**WORK ORDER**
Up to and including the line that contains "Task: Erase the", return every line from the start of the data, unchanged.

**DATASET EXTRACT**
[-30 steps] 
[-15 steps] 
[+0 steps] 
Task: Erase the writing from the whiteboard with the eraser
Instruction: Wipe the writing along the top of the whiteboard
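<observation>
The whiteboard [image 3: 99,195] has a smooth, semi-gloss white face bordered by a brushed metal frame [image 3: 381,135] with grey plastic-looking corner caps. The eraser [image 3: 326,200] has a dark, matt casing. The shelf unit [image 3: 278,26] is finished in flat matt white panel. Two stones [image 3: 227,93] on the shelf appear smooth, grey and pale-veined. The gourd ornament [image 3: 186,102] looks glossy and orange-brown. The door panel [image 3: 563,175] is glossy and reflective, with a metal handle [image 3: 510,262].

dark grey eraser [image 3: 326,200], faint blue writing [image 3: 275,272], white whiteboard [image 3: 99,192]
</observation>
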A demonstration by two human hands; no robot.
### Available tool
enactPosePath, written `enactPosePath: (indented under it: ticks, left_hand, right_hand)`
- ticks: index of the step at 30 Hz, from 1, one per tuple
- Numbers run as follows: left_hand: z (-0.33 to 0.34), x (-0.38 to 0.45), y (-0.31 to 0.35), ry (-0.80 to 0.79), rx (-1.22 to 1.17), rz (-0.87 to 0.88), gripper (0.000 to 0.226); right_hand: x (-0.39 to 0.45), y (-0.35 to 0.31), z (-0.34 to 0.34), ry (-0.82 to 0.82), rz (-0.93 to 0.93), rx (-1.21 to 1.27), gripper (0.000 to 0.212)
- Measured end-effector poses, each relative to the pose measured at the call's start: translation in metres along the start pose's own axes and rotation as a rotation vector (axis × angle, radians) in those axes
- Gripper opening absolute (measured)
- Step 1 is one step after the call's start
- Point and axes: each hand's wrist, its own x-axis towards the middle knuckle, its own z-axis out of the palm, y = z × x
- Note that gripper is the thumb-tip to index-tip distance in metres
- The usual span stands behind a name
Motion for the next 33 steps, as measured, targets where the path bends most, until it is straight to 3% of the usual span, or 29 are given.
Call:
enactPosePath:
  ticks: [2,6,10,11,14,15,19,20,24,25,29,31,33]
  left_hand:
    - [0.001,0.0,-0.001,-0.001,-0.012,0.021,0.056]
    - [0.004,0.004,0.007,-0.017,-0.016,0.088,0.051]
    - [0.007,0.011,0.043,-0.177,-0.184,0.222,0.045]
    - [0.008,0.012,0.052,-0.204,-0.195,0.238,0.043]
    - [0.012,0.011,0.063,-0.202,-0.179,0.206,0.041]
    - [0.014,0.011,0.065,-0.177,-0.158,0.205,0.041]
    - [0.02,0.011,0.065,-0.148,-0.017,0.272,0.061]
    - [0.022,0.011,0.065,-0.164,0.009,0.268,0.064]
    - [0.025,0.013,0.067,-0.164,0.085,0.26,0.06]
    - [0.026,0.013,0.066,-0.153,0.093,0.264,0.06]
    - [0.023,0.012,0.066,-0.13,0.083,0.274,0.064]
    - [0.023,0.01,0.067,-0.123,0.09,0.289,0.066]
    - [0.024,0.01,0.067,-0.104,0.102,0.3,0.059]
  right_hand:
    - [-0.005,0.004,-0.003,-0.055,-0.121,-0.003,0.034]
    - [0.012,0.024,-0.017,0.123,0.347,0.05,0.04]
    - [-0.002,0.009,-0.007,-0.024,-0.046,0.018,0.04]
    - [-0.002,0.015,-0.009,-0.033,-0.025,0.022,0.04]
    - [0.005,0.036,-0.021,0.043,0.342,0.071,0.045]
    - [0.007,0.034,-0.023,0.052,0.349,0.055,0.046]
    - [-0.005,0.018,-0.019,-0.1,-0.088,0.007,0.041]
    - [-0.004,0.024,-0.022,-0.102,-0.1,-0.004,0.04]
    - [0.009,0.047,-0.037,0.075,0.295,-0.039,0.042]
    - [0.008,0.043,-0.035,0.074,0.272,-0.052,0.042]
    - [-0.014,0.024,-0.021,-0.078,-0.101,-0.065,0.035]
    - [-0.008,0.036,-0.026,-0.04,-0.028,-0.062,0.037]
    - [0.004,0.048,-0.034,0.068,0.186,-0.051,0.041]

**SOLUTION**
[-30 steps] 
[-15 steps] 
[+0 steps] 
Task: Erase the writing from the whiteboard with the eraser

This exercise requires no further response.